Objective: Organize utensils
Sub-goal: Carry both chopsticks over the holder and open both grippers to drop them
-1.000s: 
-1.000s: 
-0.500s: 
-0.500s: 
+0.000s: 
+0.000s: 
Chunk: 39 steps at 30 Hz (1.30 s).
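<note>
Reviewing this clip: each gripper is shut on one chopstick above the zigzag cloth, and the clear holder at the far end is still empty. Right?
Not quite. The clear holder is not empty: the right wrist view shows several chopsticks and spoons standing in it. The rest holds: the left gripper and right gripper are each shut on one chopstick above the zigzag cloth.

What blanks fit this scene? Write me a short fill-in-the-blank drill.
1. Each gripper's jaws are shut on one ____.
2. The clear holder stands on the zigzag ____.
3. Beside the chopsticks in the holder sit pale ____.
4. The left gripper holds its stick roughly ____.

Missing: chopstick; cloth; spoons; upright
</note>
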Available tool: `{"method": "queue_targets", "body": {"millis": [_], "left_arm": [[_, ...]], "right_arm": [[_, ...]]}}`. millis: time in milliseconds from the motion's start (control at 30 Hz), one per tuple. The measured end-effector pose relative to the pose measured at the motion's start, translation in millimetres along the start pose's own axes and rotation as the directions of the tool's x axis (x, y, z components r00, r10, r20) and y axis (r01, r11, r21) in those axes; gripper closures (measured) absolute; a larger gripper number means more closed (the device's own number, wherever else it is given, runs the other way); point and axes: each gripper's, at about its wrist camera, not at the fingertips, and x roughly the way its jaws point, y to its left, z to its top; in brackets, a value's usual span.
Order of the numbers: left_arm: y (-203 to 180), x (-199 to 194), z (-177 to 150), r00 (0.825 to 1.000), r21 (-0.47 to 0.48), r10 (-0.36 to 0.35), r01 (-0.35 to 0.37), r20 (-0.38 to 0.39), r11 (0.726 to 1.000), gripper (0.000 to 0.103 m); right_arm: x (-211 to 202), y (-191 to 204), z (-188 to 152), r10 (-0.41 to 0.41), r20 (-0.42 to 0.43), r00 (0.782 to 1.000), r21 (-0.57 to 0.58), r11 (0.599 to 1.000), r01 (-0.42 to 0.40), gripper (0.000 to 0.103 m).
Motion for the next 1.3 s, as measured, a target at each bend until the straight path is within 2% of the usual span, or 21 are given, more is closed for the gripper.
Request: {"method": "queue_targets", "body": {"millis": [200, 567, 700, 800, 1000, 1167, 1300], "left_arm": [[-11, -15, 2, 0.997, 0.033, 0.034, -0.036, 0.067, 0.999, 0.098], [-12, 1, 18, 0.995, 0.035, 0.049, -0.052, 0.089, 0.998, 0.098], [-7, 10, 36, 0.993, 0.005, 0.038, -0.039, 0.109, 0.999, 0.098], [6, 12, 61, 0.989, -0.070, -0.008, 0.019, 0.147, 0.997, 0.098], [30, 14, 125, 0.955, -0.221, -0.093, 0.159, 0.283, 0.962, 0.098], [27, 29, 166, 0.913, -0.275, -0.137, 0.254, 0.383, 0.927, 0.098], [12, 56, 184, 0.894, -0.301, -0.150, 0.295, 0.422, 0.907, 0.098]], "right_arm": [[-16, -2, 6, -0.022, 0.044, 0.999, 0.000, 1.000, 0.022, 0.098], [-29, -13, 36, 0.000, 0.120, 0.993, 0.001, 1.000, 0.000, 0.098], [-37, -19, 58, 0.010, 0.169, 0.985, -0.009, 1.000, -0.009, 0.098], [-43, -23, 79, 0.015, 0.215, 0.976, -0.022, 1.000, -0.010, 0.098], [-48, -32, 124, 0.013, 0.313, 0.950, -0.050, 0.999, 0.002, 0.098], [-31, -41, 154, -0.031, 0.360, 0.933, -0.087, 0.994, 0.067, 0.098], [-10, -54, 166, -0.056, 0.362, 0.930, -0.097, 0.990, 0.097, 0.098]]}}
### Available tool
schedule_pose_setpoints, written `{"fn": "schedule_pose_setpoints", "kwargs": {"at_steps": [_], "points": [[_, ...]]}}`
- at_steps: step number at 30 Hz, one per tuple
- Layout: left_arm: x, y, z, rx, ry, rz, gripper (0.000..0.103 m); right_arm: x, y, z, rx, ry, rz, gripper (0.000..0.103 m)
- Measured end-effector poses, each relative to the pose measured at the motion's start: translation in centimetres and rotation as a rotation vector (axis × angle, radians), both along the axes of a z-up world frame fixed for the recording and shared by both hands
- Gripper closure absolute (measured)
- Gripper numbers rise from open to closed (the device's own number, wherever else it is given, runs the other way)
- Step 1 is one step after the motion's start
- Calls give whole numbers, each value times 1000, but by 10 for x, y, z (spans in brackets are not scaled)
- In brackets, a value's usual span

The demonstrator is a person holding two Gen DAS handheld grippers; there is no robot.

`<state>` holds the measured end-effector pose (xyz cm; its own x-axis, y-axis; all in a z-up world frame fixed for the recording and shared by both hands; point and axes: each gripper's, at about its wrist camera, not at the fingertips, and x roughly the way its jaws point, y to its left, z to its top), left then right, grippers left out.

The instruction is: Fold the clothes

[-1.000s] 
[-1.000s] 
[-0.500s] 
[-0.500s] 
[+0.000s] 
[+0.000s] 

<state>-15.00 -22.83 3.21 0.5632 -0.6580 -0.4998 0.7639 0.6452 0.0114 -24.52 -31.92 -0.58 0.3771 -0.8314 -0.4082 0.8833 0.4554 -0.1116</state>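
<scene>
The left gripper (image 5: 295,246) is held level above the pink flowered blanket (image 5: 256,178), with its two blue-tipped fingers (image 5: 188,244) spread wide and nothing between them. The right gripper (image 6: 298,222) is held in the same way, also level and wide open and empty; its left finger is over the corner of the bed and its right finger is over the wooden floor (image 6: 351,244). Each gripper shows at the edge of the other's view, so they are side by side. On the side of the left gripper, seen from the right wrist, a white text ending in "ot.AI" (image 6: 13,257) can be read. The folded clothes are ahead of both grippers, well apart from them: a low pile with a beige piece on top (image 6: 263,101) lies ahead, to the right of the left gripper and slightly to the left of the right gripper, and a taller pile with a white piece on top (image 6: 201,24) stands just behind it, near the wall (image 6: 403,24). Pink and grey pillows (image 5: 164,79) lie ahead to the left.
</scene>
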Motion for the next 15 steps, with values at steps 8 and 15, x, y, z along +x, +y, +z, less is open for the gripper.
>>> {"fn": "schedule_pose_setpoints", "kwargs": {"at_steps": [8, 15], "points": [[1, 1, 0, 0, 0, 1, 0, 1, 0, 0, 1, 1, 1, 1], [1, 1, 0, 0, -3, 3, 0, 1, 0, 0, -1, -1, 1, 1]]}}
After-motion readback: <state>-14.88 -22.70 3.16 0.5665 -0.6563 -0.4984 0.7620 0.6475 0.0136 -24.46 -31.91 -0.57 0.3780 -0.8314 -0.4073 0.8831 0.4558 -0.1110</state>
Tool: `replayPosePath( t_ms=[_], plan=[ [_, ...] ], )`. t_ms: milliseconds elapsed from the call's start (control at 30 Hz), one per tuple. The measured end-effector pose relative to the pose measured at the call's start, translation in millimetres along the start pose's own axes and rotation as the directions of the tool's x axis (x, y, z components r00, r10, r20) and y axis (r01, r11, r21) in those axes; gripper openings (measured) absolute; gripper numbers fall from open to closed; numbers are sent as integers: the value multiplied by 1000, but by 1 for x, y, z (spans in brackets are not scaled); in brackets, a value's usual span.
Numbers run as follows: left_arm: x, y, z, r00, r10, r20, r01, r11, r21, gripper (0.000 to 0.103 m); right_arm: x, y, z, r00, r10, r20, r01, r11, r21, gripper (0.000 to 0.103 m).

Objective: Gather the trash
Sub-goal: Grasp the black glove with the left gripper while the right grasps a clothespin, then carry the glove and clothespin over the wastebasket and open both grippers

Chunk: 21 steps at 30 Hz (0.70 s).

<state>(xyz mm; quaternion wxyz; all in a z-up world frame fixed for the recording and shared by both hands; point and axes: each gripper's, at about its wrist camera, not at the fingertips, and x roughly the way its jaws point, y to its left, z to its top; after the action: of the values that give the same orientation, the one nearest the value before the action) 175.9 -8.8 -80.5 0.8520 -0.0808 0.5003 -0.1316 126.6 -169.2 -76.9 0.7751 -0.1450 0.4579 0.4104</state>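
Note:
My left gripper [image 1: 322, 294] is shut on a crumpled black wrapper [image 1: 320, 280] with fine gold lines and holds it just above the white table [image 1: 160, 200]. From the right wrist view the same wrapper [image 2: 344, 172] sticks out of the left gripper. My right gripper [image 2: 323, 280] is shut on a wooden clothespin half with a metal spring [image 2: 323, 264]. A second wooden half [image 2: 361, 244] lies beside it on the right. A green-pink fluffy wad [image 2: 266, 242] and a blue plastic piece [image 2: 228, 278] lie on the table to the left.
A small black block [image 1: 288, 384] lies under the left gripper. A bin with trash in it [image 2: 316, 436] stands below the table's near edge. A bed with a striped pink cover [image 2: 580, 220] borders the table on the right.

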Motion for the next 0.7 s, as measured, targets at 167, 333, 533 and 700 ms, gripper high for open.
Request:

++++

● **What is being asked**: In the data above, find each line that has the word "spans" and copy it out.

● **Answer below**:
- Calls give whole numbers, each value times 1000, but by 10 for x, y, z (spans in brackets are not scaled)
Tool: `replayPosePath( t_ms=[_], plan=[ [_, ...] ], )`. t_ms: milliseconds elapsed from the call's start (control at 30 Hz), one per tuple. The measured end-effector pose relative to the pose measured at the call's start, translation in millimetres along the start pose's own axes and rotation as the directions of the tool's x axis (x, y, z components r00, r10, r20) and y axis (r01, r11, r21) in those axes; gripper openings (measured) absolute; gripper numbers fall from open to closed; numbers are sent as integers: the value multiplied by 1000, but by 1 for x, y, z (spans in brackets are not scaled); in brackets, a value's usual span.

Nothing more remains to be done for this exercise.